REQUIRED ACTION: Among the entries below, only the lines from the one with "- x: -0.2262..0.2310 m" through the one with "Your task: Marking" are to be retyped, exactly and without pictures.

[RECORDED DATA Boundary: Start]

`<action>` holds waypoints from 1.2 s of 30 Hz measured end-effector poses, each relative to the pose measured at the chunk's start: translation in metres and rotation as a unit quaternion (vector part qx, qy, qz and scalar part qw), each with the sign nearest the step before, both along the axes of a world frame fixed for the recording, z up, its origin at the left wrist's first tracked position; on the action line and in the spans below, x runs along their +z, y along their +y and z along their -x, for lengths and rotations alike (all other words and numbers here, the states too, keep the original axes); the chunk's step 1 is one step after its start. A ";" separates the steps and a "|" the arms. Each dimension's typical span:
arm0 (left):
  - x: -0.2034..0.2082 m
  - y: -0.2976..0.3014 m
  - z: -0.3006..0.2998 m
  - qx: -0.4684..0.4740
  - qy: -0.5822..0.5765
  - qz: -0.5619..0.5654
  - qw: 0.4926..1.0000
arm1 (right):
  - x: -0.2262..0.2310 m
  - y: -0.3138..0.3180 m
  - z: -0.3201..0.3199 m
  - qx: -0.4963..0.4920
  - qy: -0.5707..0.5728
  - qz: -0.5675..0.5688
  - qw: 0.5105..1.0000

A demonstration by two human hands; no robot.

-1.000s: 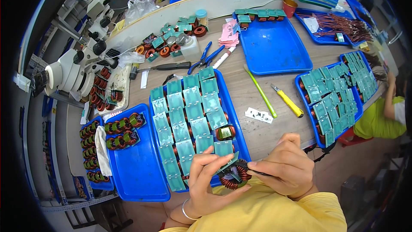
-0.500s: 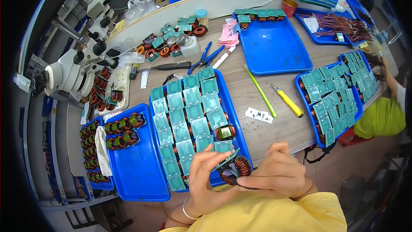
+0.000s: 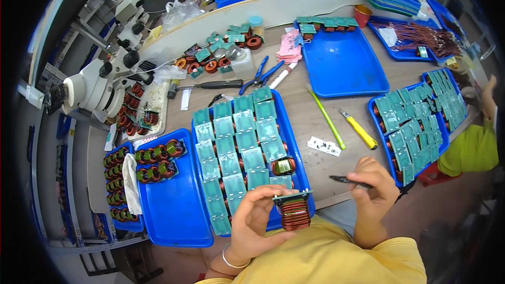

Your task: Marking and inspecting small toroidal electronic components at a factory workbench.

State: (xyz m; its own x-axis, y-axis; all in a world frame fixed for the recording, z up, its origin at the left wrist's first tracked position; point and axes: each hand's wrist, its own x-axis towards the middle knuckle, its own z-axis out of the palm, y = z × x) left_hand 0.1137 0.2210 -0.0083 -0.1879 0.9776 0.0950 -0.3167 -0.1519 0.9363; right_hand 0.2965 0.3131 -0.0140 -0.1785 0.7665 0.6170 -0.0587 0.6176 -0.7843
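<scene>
My left hand (image 3: 246, 226) grips a coil (image 3: 295, 215) wound with copper wire, its green circuit board uppermost. The coil is above the near edge of a blue tray (image 3: 291, 139) filled with rows of similar boards, green faces up. In that tray one coil (image 3: 284, 166) lies differently, with a yellow-green band showing. To the right, apart from the coil, my right hand (image 3: 374, 183) pinches a slim black pointed tool (image 3: 347, 181), perhaps tweezers. Its tip points left.
Left stands a blue tray (image 3: 179, 215) with a few coils; right, another tray (image 3: 399, 164) of boards. A yellow utility knife (image 3: 362, 132), green stick (image 3: 327, 120), blue pliers (image 3: 258, 79) and hammer (image 3: 210, 85) lie on the table. White microscopes (image 3: 87, 87) stand left. People sit nearby.
My right hand has drawn away from the coil to the right, with the black tool. In my left hand the coil has turned so its board lies nearly level on top.
</scene>
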 end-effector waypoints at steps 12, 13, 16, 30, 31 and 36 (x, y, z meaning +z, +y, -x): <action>-0.018 -0.044 0.083 0.264 0.066 -0.011 0.962 | -0.108 -0.009 -0.030 -0.121 -0.032 0.193 0.973; -0.023 -0.054 0.099 0.302 0.083 0.044 0.949 | -0.117 -0.011 -0.032 -0.126 -0.030 0.205 0.970; -0.048 -0.081 0.141 0.381 0.134 0.133 0.905 | -0.132 -0.012 -0.040 -0.118 -0.027 0.206 0.971; -0.068 -0.089 0.186 0.411 0.573 0.237 0.668 | -0.130 -0.009 -0.033 -0.148 -0.037 0.202 0.968; -0.062 -0.088 0.185 0.357 0.608 0.238 0.668 | -0.130 -0.009 -0.033 -0.150 -0.036 0.206 0.966; -0.037 -0.085 0.183 0.209 0.733 0.219 0.609 | -0.129 -0.008 -0.034 -0.146 -0.044 0.199 0.968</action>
State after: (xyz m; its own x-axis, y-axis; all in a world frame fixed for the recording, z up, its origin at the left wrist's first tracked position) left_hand -0.0697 0.1357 -0.0450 -0.4569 0.8650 0.2073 0.8887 0.4342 0.1472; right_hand 0.3308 0.3050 -0.1433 0.0426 0.9662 0.2541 0.1505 0.2452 -0.9577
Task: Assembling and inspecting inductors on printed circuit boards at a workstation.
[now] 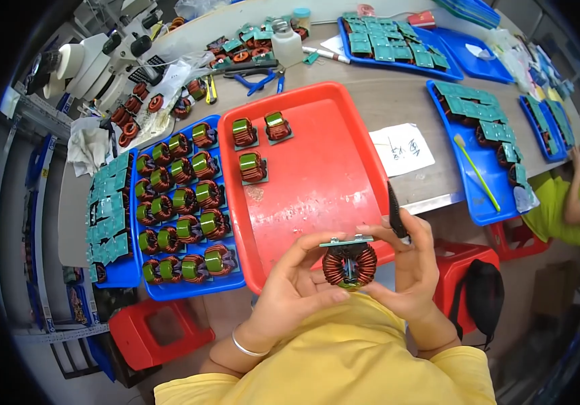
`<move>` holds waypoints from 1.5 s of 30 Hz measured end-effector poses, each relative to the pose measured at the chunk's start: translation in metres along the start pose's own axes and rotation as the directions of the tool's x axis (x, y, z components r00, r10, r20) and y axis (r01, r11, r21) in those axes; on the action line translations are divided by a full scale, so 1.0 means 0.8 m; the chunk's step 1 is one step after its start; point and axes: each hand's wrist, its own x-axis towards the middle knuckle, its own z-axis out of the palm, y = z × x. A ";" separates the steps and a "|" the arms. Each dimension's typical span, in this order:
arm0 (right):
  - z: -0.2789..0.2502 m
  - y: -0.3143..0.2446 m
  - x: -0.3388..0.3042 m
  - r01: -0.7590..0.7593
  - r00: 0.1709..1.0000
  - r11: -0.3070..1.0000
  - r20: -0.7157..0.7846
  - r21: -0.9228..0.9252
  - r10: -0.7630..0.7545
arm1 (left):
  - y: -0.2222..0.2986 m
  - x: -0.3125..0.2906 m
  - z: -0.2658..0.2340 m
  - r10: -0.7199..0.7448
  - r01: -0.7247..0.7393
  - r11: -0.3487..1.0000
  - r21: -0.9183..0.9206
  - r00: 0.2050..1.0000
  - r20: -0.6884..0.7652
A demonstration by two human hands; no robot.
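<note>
Between both hands, above the near edge of a red tray (317,182), is a copper-wound toroidal coil (334,265) on a small green board. The board side is at the top and a green-yellow patch shows at the bottom. My left hand (296,277) grips its left side with fingers and thumb. My right hand (415,270) steadies the right side and also holds a slim black tool (394,206) pointing up; its exact kind is unclear. Three similar coils (253,167) stand in the red tray's far left part.
Left of the red tray, a blue tray (232,282) carries rows of coils, beside stacked green boards (109,202). A microscope (84,64), blue-handled pliers (253,82) and a bottle (286,46) stand farther back. A paper (404,150) lies right; another person's arm (575,192) is at far right.
</note>
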 end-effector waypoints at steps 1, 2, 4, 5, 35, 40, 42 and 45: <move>0.001 0.002 -0.002 0.035 0.998 0.993 -0.052 0.111 -0.029 | 0.001 0.000 0.001 -0.009 0.009 1.000 -0.007 1.000 -0.003; -0.001 0.005 -0.007 0.021 1.000 0.995 -0.020 0.094 -0.019 | 0.002 -0.001 0.003 -0.005 0.005 1.000 0.013 1.000 -0.012; 0.002 0.013 -0.012 -0.031 0.999 0.979 -0.036 0.201 0.039 | 0.003 0.002 0.004 -0.012 0.012 0.999 0.036 1.000 -0.024; 0.003 0.015 -0.015 -0.070 0.995 0.950 -0.044 0.303 0.087 | 0.004 0.002 0.003 0.011 -0.008 0.990 0.143 1.000 -0.021; -0.007 -0.015 -0.014 -0.025 0.999 0.980 -0.029 0.197 0.031 | 0.005 -0.003 0.007 0.120 -0.128 0.868 0.479 0.992 0.047; -0.016 -0.028 -0.010 -0.022 0.999 0.999 0.039 -0.049 0.024 | 0.002 -0.003 0.006 0.120 -0.137 0.878 0.458 0.991 0.066; -0.018 -0.029 -0.009 -0.020 0.995 0.993 0.095 -0.113 0.031 | 0.001 -0.004 0.007 0.138 -0.146 0.894 0.424 0.989 0.050; -0.019 -0.028 -0.008 -0.017 0.993 0.993 0.111 -0.115 0.029 | 0.003 -0.002 0.007 0.207 -0.221 0.838 0.498 0.975 0.085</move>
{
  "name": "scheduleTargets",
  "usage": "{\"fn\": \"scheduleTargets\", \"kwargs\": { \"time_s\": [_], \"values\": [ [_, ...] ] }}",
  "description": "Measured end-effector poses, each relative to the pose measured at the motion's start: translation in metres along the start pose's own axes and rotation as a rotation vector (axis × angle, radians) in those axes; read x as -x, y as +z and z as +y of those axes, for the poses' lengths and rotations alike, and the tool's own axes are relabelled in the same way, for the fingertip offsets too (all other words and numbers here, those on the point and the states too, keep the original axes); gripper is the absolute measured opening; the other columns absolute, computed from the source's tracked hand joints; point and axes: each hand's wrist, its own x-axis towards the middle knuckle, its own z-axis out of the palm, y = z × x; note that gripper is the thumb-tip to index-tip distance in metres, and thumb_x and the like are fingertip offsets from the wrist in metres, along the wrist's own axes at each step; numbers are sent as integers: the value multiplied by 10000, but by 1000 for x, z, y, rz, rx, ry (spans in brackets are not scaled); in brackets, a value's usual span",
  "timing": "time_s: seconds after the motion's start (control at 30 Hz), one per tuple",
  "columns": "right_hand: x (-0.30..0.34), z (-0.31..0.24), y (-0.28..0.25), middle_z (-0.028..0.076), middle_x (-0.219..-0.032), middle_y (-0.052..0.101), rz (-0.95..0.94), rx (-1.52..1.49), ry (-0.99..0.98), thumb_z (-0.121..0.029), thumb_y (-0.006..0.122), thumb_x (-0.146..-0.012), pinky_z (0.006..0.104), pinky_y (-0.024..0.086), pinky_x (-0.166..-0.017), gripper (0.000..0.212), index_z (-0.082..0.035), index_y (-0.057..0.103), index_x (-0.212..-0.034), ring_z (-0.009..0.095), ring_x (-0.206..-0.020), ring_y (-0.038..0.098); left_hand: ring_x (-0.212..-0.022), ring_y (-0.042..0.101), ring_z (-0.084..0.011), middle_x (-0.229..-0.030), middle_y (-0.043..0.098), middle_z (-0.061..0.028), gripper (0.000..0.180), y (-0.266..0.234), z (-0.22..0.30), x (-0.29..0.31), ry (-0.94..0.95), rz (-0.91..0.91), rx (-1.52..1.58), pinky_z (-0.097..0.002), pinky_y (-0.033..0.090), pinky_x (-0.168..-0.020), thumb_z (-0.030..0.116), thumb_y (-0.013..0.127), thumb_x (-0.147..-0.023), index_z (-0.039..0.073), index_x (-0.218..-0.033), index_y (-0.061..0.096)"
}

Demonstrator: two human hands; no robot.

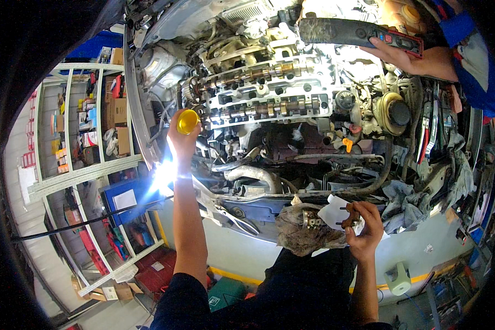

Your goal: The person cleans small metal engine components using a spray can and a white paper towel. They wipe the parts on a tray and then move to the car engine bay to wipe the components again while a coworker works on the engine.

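My left hand is raised at the left end of an opened car engine, its fingers closed round a small round yellow cup. Two camshafts lie exposed in the engine beside it. Over the front edge of the engine bay, my right hand pinches a small brownish notched part, whose exact kind I cannot make out. A white sheet shows right behind that part. Next to it, a dirty rag lies on the front edge with small metal parts on it.
At the upper right, another person's hand holds a long black work light over the engine. Grey rags lie at the right front. A bright light glares beside my left forearm. Shelving with boxes and tools stands at left.
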Motion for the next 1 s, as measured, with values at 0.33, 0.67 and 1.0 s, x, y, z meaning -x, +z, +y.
{"fn": "scheduleTargets", "kwargs": {
  "time_s": [0.33, 0.67, 1.0],
  "values": [
    [3, 0, -1, 201, -1240, 715, 8, -43, 69, -300, 868, -771, 430, 552, -989, 605, -5, 755, -1287, 347, -1110, 710, -1092, 754, -241, -1183, 785, -128, 571, 6, -6, -1, 31, 40, -52, -380, 573, -997, 194, 867, -831, 68, -1363, 705],
    [0, 1, -2, 200, -1229, 709, 7, -14, 40, -305, 855, -762, 428, 551, -980, 612, 2, 755, -1283, 343, -1098, 704, -1088, 775, -251, -1179, 796, -121, 545, 4, -2, -3, 25, 83, -93, -376, 586, -982, 136, 855, -820, 97, -1342, 705],
    [2, 3, -1, 206, -1230, 703, -21, -34, 104, -353, 863, -795, 435, 547, -983, 627, 5, 748, -1296, 351, -1106, 699, -1072, 779, -259, -1156, 798, -115, 536, 4, -8, -5, 40, 76, -111, -378, 588, -967, 140, 855, -808, 107, -1323, 713]
  ]
}}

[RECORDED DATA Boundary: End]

RESPONSE BELOW:
  - x: -0.2262..0.2310 m
  - y: -0.3138..0.3180 m
  - z: -0.3201..0.3199 m
  - qx: -0.4963..0.4920
  - qy: -0.5707..0.5728
  - qz: -0.5675..0.5688
  - qw: 0.5105..1.0000

A demonstration by two human hands; no robot.

-1.000s: 
-0.500s: 
+0.000s: 

Your task: Marking and inspecting small toroidal electronic components at a factory workbench.

What this exercise required is now done.